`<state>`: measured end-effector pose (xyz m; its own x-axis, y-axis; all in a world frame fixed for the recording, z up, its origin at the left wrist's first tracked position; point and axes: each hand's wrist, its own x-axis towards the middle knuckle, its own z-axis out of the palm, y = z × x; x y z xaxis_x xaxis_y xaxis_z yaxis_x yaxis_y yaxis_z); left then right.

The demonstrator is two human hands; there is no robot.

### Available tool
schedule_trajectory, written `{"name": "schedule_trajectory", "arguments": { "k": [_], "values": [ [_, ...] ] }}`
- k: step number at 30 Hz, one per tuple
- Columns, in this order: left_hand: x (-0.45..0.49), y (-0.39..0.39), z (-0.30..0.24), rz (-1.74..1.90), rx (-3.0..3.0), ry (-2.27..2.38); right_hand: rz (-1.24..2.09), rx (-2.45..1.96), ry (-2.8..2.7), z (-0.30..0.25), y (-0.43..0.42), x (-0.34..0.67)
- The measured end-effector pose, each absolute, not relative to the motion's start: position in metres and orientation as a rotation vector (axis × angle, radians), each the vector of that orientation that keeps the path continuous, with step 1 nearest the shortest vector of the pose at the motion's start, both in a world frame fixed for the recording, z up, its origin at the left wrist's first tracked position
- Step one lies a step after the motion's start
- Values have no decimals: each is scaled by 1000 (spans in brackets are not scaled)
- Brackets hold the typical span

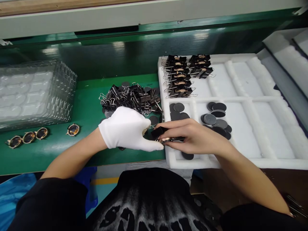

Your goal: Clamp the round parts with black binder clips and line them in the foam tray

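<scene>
My left hand (pixel 127 130), in a white glove, curls around a small round gold-rimmed piece (pixel 165 140) just left of the tray's edge. A black binder clip (pixel 158 132) sits against that piece. My bare right hand (pixel 194 136) pinches the binder clip between thumb and fingers. Fingers partly hide the piece, so I cannot tell how far the clip bites on it. Behind my hands lies a heap of black binder clips (pixel 132 98) with silver wire handles, mixed with dark round discs (pixel 154 120).
A white foam tray (pixel 257 99) on the right holds rows of clipped gold-rimmed pieces (pixel 179 77) and loose dark discs (pixel 220 123). To the left, clear plastic trays (pixel 36 93) are stacked. Round gold-rimmed pieces with tortoiseshell-coloured centres (pixel 29 137) lie before them on the green table (pixel 55 152).
</scene>
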<state>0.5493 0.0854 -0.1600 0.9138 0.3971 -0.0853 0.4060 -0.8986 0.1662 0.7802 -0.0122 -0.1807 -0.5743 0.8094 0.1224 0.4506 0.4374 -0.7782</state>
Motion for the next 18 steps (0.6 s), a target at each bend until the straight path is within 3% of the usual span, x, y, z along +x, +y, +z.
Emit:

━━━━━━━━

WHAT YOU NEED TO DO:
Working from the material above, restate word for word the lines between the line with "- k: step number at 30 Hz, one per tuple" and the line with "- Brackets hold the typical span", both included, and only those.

EXERCISE RESPONSE:
- k: step number at 30 Hz, one per tuple
- Columns, in this order: left_hand: x (-0.45..0.49), y (-0.39..0.39), z (-0.30..0.24), rz (-1.74..1.90), rx (-3.0..3.0), ry (-2.27..2.38); right_hand: rz (-1.24..2.09), rx (-2.45..1.96), ry (-2.8..2.7), z (-0.30..0.25), y (-0.43..0.42), x (-0.34..0.67)
- The measured end-effector pose, each absolute, not relative to the motion's start: position in metres and orientation as a rotation vector (axis × angle, radians), each the vector of that orientation that keeps the path continuous, with step 1 nearest the shortest vector of the pose at the motion's start, both in a world frame fixed for the recording, z up, its origin at the left wrist's first tracked position
- Step one lies a step after the motion's start
- Values have no decimals: each is scaled by 1000 (spans in brackets are not scaled)
- Brackets hold the typical span

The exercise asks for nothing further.